Work out how many lines below contain the word "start", then give that number alone.

» **Supplied material**
* * *

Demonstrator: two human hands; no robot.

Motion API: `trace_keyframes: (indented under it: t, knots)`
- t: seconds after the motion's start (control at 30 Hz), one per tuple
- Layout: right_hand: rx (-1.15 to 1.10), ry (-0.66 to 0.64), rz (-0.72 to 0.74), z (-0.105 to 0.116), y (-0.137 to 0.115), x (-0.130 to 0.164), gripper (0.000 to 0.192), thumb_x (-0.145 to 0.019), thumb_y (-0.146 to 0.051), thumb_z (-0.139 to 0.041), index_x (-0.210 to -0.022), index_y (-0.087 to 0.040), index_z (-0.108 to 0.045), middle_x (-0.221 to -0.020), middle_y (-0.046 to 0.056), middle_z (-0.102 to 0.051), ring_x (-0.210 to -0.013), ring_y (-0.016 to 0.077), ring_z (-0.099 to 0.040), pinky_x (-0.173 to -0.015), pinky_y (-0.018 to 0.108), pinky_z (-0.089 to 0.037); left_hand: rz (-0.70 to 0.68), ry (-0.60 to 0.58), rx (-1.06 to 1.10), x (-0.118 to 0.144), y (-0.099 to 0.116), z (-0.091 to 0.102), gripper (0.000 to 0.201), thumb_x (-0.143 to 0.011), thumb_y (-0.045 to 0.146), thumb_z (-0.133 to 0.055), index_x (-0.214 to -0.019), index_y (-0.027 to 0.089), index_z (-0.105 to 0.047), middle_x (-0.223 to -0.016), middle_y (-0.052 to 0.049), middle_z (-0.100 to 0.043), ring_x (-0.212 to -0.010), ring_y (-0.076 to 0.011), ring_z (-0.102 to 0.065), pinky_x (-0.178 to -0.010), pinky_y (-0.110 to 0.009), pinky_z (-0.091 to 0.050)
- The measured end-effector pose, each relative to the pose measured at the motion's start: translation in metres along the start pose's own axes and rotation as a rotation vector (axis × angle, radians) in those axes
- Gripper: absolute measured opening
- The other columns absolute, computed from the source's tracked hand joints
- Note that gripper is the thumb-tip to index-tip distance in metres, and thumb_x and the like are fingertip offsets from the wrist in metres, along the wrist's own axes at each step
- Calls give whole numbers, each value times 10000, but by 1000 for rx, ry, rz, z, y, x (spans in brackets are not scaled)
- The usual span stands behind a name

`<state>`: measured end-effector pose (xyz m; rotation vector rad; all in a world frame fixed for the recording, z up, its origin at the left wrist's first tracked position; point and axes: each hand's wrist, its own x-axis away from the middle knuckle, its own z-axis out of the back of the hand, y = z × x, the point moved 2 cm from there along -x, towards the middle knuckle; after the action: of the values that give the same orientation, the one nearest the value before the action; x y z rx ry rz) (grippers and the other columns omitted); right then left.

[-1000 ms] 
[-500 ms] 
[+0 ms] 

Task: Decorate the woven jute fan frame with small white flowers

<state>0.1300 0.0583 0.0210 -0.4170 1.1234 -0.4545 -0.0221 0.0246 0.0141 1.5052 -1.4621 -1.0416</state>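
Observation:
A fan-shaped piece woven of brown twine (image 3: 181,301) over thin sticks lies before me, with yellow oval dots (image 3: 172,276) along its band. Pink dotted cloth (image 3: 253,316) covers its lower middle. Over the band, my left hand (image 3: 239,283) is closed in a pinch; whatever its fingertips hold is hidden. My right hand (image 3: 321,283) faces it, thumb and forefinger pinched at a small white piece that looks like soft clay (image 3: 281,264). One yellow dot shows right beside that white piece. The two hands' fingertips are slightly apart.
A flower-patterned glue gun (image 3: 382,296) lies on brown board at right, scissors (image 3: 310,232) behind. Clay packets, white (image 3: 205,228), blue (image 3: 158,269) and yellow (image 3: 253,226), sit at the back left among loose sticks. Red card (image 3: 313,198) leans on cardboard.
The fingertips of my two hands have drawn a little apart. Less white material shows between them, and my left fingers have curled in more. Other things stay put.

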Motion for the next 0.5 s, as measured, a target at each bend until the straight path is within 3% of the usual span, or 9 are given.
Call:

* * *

» **Answer to this task**
2